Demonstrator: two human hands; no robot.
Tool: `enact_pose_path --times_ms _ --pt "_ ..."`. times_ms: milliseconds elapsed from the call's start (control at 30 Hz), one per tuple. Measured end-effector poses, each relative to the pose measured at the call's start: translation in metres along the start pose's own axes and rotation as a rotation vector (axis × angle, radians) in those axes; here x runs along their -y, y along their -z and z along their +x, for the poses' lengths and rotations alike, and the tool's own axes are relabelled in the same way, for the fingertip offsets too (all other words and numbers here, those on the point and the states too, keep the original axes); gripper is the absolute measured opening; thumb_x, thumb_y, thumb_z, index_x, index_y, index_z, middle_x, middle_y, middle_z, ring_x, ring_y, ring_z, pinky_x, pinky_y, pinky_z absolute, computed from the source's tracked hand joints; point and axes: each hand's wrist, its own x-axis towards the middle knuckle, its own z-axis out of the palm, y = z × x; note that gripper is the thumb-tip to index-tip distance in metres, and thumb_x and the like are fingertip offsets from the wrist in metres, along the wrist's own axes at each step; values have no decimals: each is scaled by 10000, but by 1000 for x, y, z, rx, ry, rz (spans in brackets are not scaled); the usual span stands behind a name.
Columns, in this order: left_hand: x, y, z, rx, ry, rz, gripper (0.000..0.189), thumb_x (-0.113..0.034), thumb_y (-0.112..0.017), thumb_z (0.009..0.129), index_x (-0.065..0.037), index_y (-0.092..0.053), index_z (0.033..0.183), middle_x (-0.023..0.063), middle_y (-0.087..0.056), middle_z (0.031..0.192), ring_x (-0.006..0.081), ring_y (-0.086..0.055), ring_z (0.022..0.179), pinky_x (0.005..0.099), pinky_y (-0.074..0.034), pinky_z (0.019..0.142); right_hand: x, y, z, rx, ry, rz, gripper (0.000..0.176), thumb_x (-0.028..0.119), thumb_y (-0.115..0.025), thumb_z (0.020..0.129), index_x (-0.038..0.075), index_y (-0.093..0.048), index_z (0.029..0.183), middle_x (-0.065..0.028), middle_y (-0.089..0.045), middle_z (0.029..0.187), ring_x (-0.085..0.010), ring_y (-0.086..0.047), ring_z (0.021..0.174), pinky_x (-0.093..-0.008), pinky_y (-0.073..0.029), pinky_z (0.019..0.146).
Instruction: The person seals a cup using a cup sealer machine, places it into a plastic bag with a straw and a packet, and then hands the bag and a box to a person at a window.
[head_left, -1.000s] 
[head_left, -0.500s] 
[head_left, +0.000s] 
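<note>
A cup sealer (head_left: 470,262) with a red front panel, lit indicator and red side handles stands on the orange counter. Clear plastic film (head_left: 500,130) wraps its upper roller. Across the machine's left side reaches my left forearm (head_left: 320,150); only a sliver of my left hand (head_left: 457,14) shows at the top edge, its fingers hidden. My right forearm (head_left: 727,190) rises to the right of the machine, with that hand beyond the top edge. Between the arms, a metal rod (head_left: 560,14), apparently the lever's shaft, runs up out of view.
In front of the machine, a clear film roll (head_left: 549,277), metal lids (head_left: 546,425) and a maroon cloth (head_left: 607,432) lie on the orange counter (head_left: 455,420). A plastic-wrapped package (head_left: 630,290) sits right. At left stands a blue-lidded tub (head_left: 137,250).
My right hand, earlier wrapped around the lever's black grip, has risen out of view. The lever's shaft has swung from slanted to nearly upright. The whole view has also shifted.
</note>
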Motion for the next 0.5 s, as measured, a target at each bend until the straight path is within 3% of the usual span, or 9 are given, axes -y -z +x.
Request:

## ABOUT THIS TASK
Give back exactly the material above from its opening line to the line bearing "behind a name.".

## SOLUTION TO THE PROBLEM
Demonstrator: two human hands; no robot.
Tool: `enact_pose_path --times_ms _ --pt "_ ..."`. times_ms: milliseconds elapsed from the call's start (control at 30 Hz), one per tuple. Measured end-effector poses, each relative to the pose measured at the call's start: translation in metres along the start pose's own axes and rotation as a rotation vector (axis × angle, radians) in those axes; here x runs along their -y, y along their -z and z along their +x, for the poses' lengths and rotations alike, and the tool's own axes are relabelled in the same way, for the fingertip offsets too (all other words and numbers here, those on the point and the states too, keep the original axes); gripper is the absolute measured opening; thumb_x, thumb_y, thumb_z, index_x, index_y, index_z, middle_x, middle_y, middle_z, ring_x, ring_y, ring_z, pinky_x, pinky_y, pinky_z absolute, computed from the source's tracked hand joints; point and axes: each hand's wrist, its own x-axis towards the middle knuckle, its own z-axis out of the palm, y = z × x; note that gripper is the thumb-tip to index-tip distance in metres, and thumb_x and the like are fingertip offsets from the wrist in metres, along the wrist's own axes at each step; values have no decimals: each is scaled by 10000, but by 1000 for x, y, z, rx, ry, rz (spans in brackets are not scaled); the usual span stands behind a name.

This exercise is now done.